Problem to work on =
Reproduce the whole of the records exactly, and make sure no picture is carried into the result.

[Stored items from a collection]

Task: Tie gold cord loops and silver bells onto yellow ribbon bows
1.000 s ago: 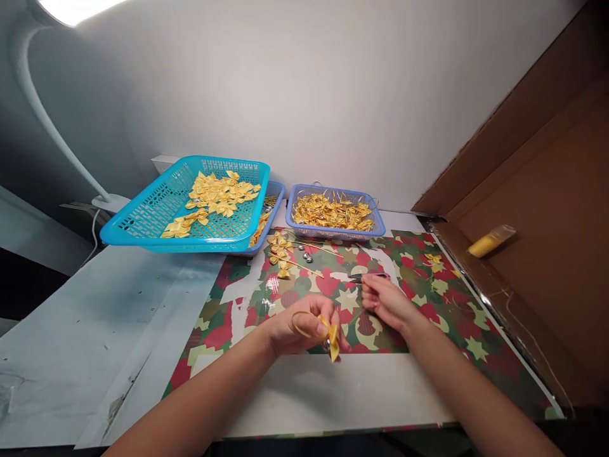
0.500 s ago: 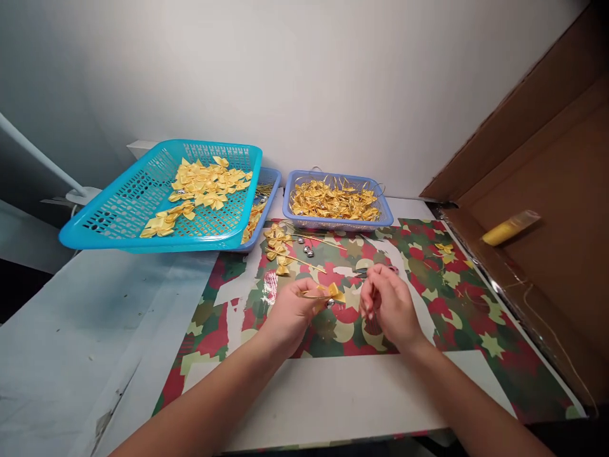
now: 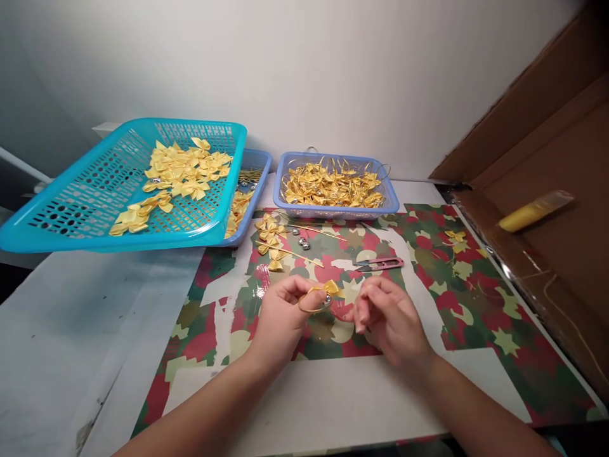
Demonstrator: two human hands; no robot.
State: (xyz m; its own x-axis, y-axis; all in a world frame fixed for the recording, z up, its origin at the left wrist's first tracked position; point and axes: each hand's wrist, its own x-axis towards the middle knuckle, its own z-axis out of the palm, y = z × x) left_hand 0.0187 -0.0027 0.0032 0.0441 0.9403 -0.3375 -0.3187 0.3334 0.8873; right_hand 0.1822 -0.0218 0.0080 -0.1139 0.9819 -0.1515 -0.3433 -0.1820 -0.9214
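Table point(image 3: 71, 330) w/ patterned sheet point(image 3: 476, 298). Turquoise tray point(image 3: 71, 238), loose bows, at 10 o'clock. Blue basket point(image 3: 333, 211), looped bows, at 12. Right hand point(image 3: 390, 320): fingers half-curled, apparently empty. Left hand point(image 3: 278, 317), at its 9 o'clock: fingers pinched shut. Snips point(image 3: 379, 263) at 1 o'clock, untouched. Gold bow point(image 3: 323, 290) w/ cord loop: in left pinch, mid-sheet. Step judged: bow assembly; next move calls for a fine right-hand pinch.
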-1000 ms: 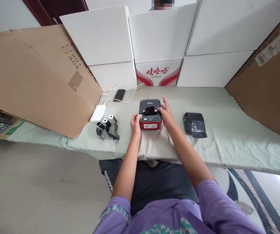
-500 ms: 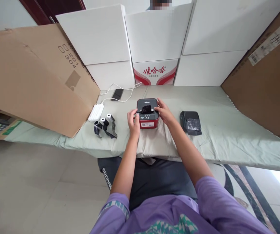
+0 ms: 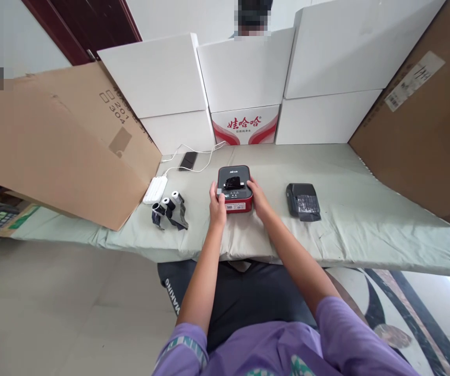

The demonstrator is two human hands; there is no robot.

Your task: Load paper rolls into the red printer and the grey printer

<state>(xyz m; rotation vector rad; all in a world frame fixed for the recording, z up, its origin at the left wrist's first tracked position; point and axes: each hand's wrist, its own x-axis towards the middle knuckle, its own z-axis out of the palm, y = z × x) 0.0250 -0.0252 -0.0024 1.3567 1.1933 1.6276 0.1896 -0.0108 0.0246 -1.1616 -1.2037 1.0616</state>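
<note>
Over the head feed I see the grip settling: a second ago the right hand (image 3: 258, 198) had its fingers spread up past the far corner of the red-and-black printer (image 3: 234, 192), and now they are drawn in along its right side. The left hand (image 3: 217, 207) clasps the opposite side, thumb at the near left corner, so both are grasping the printer between them. I read that as steadying or pressing the lid rather than picking at it, though I can't tell whether it is latched. The printer sits on the cloth-covered table (image 3: 338, 209), a black strip (image 3: 233, 183) showing at its slot. Three paper rolls (image 3: 169, 203) stay off to its left, a black device (image 3: 301, 197) to its right, both untouched.
</note>
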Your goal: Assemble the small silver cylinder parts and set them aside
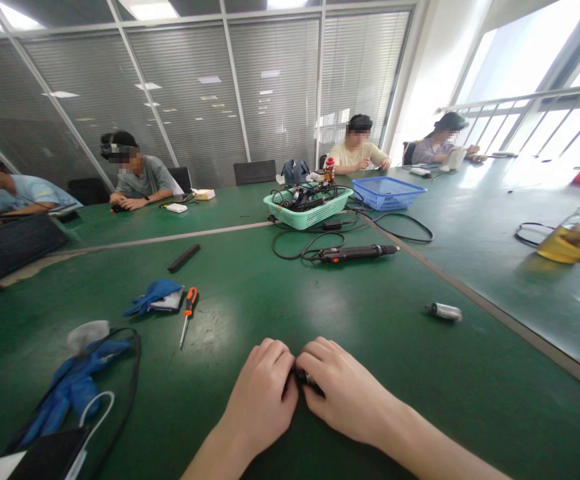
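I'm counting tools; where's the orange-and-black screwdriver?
In the head view, the screwdriver lies left of and beyond the left hand, just right of the folded blue glove.

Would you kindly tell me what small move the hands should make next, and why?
I would probably ease the right hand back slightly to uncover the small dark object. Both hands curl close around it, so only a little shows and its shape cannot be told, while the left hand seems well placed to steady it.
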`<state>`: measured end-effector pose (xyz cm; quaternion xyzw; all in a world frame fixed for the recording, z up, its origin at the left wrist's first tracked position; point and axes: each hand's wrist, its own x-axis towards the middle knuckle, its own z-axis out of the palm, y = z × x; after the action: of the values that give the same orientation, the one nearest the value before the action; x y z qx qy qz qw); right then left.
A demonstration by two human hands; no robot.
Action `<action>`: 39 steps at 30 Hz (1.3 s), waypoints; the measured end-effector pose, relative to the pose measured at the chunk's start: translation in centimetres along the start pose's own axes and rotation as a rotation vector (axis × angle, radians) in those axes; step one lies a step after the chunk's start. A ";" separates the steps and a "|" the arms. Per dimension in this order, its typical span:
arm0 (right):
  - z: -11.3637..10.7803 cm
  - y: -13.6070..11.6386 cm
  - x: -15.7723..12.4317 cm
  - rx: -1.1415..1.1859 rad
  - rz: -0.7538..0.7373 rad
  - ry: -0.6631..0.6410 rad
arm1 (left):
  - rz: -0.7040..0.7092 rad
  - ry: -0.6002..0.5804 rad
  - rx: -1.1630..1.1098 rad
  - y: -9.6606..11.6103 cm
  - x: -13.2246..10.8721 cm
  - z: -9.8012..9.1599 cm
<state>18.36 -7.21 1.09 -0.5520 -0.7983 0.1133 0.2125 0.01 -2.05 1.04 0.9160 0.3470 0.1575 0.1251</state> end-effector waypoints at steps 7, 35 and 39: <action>0.3 0.4 0.0 0.017 -0.018 0.014 | -0.002 -0.001 -0.010 0.3 0.1 -0.3; 0.6 0.2 0.0 -0.002 0.012 0.029 | 0.008 -0.003 0.001 0.2 0.0 -0.2; 0.5 0.1 0.1 -0.010 0.014 0.031 | 0.006 -0.010 0.003 0.2 0.1 -0.2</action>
<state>18.18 -7.10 0.63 -0.5603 -0.7917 0.1023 0.2210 0.09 -2.11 1.27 0.9180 0.3439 0.1530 0.1252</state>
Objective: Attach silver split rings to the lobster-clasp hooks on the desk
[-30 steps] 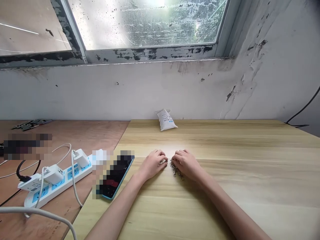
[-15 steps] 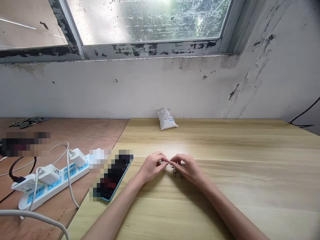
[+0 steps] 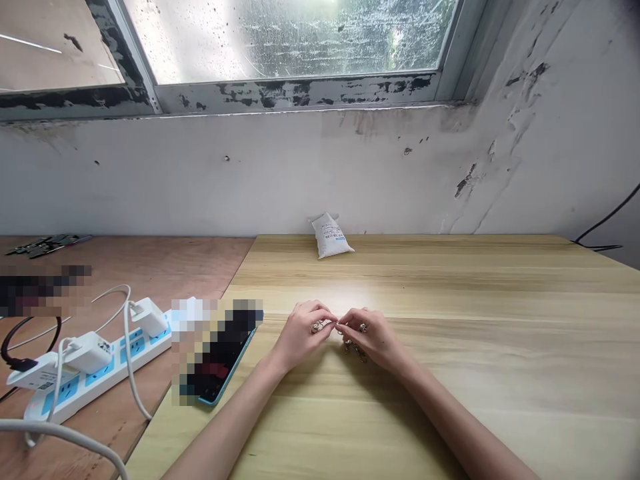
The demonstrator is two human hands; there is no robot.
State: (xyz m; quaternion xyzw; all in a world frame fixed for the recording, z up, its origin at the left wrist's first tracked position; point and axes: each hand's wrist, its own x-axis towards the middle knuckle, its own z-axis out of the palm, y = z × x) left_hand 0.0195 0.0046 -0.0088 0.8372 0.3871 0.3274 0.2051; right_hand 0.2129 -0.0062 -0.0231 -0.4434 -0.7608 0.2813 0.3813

Task response =
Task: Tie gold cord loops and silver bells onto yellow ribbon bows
1.000 s ago: 
0.500 s ago: 
now: 
Demonstrator: two human hands; no robot.
State: (xyz m; its own x-axis, y-axis; all in a world frame fixed for the recording, z up, its origin at the left wrist's first tracked position; point and axes: each hand's wrist, its own x-axis towards the middle knuckle, its own z-axis out of the palm, y = z × x) left_hand 0.0187 -0.0027 0.0032 0.0441 0.9403 -0.3375 -0.3187 0.3334 0.8873; right_hand 0.1822 -0.0218 0.0080 -0.1139 0.9819 -0.1515 -0.3433 -0.1820 -0.9214
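Table point(image 3: 71, 330) w/ patterned sheet point(image 3: 476, 298). Turquoise tray point(image 3: 71, 238), loose bows, at 10 o'clock. Blue basket point(image 3: 333, 211), looped bows, at 12. Right hand point(image 3: 390, 320): fingers half-curled, apparently empty. Left hand point(image 3: 278, 317), at its 9 o'clock: fingers pinched shut. Snips point(image 3: 379, 263) at 1 o'clock, untouched. Gold bow point(image 3: 323, 290) w/ cord loop: in left pinch, mid-sheet. Step judged: bow assembly; next move calls for a fine right-hand pinch.
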-1000 ms: 
-500 ms: 
+0 ms: 

The demonstrator is two human hands; there is no robot.

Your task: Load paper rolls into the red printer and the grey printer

<state>(xyz m; rotation vector rad; all in a world frame fixed for the recording, z up, its origin at the left wrist's first tracked position; point and axes: each hand's wrist, its own x-axis towards the middle knuckle, its own z-axis out of the palm, y = z × x) 0.0250 -0.0252 -0.0024 1.3567 1.1933 1.6276 0.1896 -0.0108 0.0246 -1.1616 -1.2037 1.0616</state>
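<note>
Over the head feed I see the grip settling: a second ago the right hand (image 3: 258, 198) had its fingers spread up past the far corner of the red-and-black printer (image 3: 234, 192), and now they are drawn in along its right side. The left hand (image 3: 217, 207) clasps the opposite side, thumb at the near left corner, so both are grasping the printer between them. I read that as steadying or pressing the lid rather than picking at it, though I can't tell whether it is latched. The printer sits on the cloth-covered table (image 3: 338, 209), a black strip (image 3: 233, 183) showing at its slot. Three paper rolls (image 3: 169, 203) stay off to its left, a black device (image 3: 301, 197) to its right, both untouched.
</note>
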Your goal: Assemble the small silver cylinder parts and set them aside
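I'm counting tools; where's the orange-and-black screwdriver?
In the head view, the screwdriver lies left of and beyond the left hand, just right of the folded blue glove.

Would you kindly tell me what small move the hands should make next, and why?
I would probably ease the right hand back slightly to uncover the small dark object. Both hands curl close around it, so only a little shows and its shape cannot be told, while the left hand seems well placed to steady it.
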`<state>`: measured end-effector pose (xyz cm; quaternion xyzw; all in a world frame fixed for the recording, z up, its origin at the left wrist's first tracked position; point and axes: each hand's wrist, its own x-axis towards the middle knuckle, its own z-axis out of the palm, y = z × x; after the action: of the values that give the same orientation, the one nearest the value before the action; x y z qx qy qz qw); right then left.
A demonstration by two human hands; no robot.
Action `<action>`: 39 steps at 30 Hz (1.3 s), waypoints; the measured end-effector pose, relative to the pose measured at the chunk's start: translation in centimetres along the start pose's own axes and rotation as a rotation vector (axis × angle, radians) in those axes; step one lies a step after the chunk's start. A ";" separates the steps and a "|" the arms. Per dimension in this order, its typical span:
arm0 (right):
  - z: -11.3637..10.7803 cm
  - y: -13.6070..11.6386 cm
  - x: -15.7723..12.4317 cm
  - rx: -1.1415..1.1859 rad
  - rz: -0.7538..0.7373 rad
  - ry: -0.6631..0.6410 rad
arm1 (left):
  - rz: -0.7040..0.7092 rad
  - ry: -0.6002..0.5804 rad
  - rx: -1.1630..1.1098 rad
  - y: -9.6606..11.6103 cm
  - x: -13.2246..10.8721 cm
  - z: -9.8012..9.1599 cm
<state>18.36 -7.21 1.09 -0.5520 -0.7983 0.1133 0.2125 0.01 -2.05 1.04 0.9160 0.3470 0.1575 0.1251</state> end-effector waypoints at steps 7, 35 and 39: <action>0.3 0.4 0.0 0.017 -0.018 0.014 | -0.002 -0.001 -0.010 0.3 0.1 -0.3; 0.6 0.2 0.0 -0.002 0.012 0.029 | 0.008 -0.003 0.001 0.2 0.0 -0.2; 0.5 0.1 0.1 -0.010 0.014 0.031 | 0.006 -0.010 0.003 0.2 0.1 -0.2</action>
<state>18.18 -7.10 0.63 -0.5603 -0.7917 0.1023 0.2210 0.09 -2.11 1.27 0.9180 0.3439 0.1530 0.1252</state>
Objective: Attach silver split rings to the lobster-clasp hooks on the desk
[-30 steps] 
[-15 steps] 
[+0 steps] 
The demonstrator is two human hands; there is no robot.
State: (xyz m; quaternion xyzw; all in a world frame fixed for the recording, z up, its origin at the left wrist's first tracked position; point and axes: each hand's wrist, its own x-axis towards the middle knuckle, its own z-axis out of the palm, y = z × x) left_hand 0.0195 0.0046 -0.0088 0.8372 0.3871 0.3274 0.2051; right_hand 0.2129 -0.0062 -0.0231 -0.4434 -0.7608 0.2813 0.3813

Here the exercise is finished.